By the third year they have filled in their scheduled with things that are interesting and probably a couple of badges that are not ideal.
This brings us to year four. If they start the program at 11, they are about 14 when they hit this roadblock. Scout camp isn’t as cool as it once was. They’ve been to the circus and they’ve seen the elephants and pretty darn tired of the clowns.
Camps have seen this problem and tried to adjust. Our own home camp of Onterora offers a rotating schedule of over 100 badges and has brought in some high adventure items including ATVs and climbing walls.
In my troop we go to two camps, Onteora, our home camp in Upstate New York and Goose Pond, which is in the Pokanoes in Pennsylvania.
In fact, this dual camping experience is part of our problem, as enthusiastic scouts start by taking advantage of both camps, and burn through merit badges at an alarming rate, reaching the threshold a year earlier.
By doing this it starts to chip away at our youth leadership in camp.
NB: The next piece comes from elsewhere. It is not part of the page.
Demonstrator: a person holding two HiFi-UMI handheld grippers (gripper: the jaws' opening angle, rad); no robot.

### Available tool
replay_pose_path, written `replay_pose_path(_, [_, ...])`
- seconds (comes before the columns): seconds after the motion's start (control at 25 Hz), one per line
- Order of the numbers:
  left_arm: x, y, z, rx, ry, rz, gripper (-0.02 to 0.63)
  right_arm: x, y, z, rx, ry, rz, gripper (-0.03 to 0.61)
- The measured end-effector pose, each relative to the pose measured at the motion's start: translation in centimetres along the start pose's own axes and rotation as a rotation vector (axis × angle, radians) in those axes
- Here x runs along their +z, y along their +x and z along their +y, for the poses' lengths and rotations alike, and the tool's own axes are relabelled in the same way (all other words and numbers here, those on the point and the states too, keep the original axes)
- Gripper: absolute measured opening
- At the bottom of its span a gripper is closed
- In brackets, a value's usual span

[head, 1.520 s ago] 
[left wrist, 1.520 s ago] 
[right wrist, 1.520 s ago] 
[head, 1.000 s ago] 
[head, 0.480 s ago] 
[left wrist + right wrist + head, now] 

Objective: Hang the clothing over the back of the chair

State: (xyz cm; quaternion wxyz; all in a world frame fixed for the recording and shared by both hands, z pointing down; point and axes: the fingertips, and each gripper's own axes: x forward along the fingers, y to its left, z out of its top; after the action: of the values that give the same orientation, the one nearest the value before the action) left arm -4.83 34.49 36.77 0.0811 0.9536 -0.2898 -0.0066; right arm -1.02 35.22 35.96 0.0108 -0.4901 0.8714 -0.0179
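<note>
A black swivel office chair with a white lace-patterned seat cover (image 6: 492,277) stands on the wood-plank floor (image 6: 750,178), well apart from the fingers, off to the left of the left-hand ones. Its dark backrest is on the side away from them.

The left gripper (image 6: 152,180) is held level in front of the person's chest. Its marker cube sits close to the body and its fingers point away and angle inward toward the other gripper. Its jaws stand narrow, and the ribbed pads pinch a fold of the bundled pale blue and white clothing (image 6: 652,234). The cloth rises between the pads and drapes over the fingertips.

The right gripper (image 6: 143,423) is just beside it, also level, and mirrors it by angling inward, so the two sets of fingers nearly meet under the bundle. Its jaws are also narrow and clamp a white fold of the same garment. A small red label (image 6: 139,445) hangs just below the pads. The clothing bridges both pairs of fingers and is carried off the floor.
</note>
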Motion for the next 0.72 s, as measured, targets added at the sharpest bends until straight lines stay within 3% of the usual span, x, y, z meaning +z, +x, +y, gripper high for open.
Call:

Instead of having 14-15 year olds running the summer camp patrols you start to see 12-year olds running the patrols, which is a lot to ask of younger scouts.
There are choices however. With the offerings at some of these camps you can sell a high adventure week to the older scouts filled with ATVs, whitewater rafting and mountain biking, and craft it in such a way that all the boys stay together for all the adventures. But it would require someone to put together an enticing program to sell.
Another option is to simply try out a new camp. This option would give all the scouts a fresh camp to explore, but if you are like us, and have a site you go back to every year it may mean loosing your coveted space, unless you can ask around to other similar sized troops and simply flip reservations for the year, as most troops go to different places.
Take what you like and leave the rest, and as we say in Woodbadge, feedback is a gift, leave yours below in the comments, with the hope we can all learn together.
I’m Scoutmaster Dave, and this was Summer Camp for advanced scouts.